当たり前だけど王家がひとつ、公爵家がひとつ。侯爵家が2つに伯爵家が2つあるんだって。子爵以下は犬人族で、それ以上に上がった記録はないんだとさ。
「コーイツジのやつも、慌てているんだろうね」
プライヴィア母さん、お腹をおさえて笑いを堪えてる。腹筋持って行かれそうになってるんだろうな。
「コイツジ? 恋辻?」
「あぁ、コーイツジ・ウェアエルズ。あそこの現在の国王だよ。実質はジーネデッタ・ウェアエルズという王妃が糸を引いてるんだけどね」
「とにかくタツマくん、マヤくん」
俺たちの後ろに回り込んで、ぎゅっと抱きしめるんだよ。頬にキスまでするのは珍しいかも。もちろん、麻夜ちゃんにもね。
「うはぁ。お母さん、好きーっ」
麻夜ちゃん、堪能してる。両親が今いないのは同じでもさ。俺と違って、母親の顔を知らないんだもんな。だから実質、プライヴィア母さんが麻夜ちゃんのお母さんなんだよ。もちろん、ダンナ母さんもだけどね。

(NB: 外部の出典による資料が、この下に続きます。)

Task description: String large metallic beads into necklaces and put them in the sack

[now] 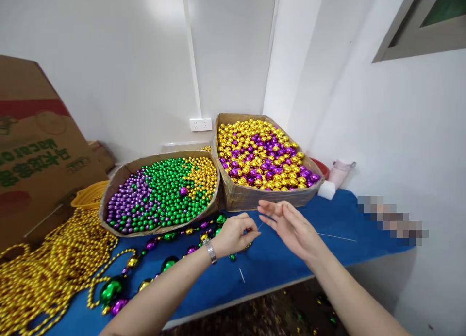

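My left hand (235, 235), with a metal watch (210, 251) on its wrist, is closed in a pinch above the blue table. A thin pale thread (260, 226) shows at its fingertips, in the gap between my hands. My right hand (291, 226) is just to the right, fingers stretched out and apart, close to the thread. More thin line (337, 237) runs out to the right beyond my right wrist. Behind and below my left hand lie strung green, purple and gold beads (169, 264), partly hidden by my forearm.
One box (105, 219) holds small green, purple and gold beads; another box (240, 198) holds larger gold and purple ones. Gold bead strands (54, 263) are heaped at left by a large carton (32, 146). A short white strip (241, 275) lies near the edge of the blue tabletop (269, 273).
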Motion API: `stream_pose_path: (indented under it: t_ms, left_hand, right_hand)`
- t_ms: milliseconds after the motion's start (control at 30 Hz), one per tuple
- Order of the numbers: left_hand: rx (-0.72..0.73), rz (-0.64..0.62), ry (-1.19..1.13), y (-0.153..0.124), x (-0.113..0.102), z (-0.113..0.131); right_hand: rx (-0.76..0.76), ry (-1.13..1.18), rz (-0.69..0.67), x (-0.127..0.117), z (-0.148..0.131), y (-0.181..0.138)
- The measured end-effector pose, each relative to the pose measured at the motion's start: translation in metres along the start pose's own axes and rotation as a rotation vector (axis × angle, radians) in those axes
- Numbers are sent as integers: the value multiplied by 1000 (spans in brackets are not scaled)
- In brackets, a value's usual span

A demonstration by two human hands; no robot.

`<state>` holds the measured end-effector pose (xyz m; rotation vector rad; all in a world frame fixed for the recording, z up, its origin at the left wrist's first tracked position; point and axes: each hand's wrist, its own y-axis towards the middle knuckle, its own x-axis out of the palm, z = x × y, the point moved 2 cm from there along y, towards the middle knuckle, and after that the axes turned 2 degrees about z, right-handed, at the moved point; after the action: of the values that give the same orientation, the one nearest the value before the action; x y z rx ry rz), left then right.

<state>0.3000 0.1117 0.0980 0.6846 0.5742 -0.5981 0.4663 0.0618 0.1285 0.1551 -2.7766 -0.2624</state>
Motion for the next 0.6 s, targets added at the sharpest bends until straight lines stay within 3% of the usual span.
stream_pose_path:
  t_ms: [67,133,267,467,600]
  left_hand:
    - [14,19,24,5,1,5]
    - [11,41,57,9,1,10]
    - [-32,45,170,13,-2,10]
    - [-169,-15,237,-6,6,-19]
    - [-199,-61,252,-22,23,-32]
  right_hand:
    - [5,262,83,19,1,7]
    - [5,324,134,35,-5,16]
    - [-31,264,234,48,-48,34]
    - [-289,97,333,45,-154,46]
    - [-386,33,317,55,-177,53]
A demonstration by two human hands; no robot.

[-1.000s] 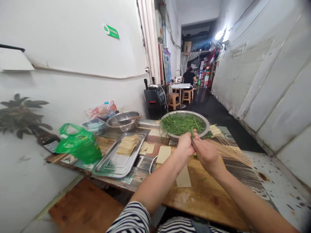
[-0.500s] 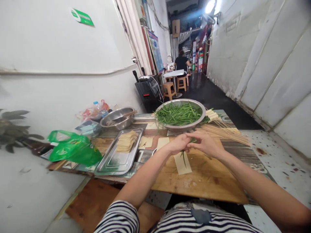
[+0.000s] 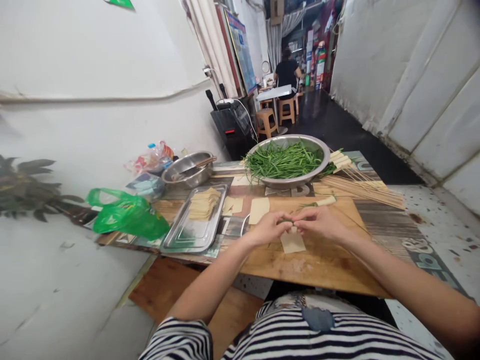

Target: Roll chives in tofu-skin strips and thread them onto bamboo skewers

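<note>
My left hand and my right hand meet at the fingertips above the wooden cutting board. Both are pinched on a small bunch of green chives, mostly covered by the fingers. Just below them a pale tofu sheet lies flat on the board. Another tofu sheet lies at the board's left edge, beside my left hand. Behind my right hand rests a rolled tofu sheet with green ends sticking out. A wide metal bowl full of long chives stands beyond the board.
Left of the board are a metal tray with stacked tofu sheets, a steel bowl with chopsticks, and a green plastic bag. Wooden skewers and finished rolls lie at the right. A person sits farther back.
My fingers have closed in tighter around the chives, whose hanging ends no longer show over the sheet. The camera view has tilted down, and the rolled sheet behind my right hand is now visible.
</note>
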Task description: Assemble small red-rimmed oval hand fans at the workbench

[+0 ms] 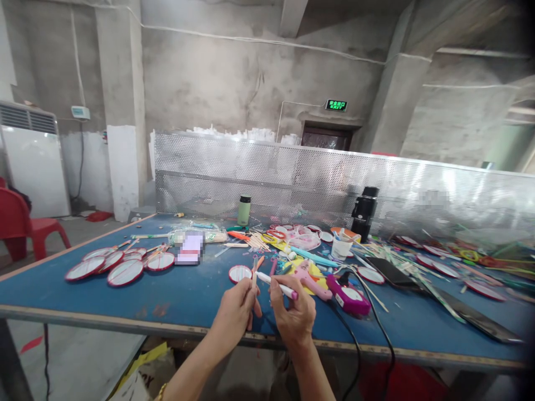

あ、厨房からこっそりこっちみて、何やら複雑そうな表情してる。
あ、麻夜ちゃん抜け出してダッシュ。ダンナ母さんに抱きついた。
「ダンナお母さんも、大好きーっ」
「マヤちゃん、私も大好きですよ……」
ありゃま、ダンナ母さんが珍しく、軽いトラハッグ状態で頬ずりしてる。麻夜ちゃん足ぶらんぶらん。身長差あるもんな。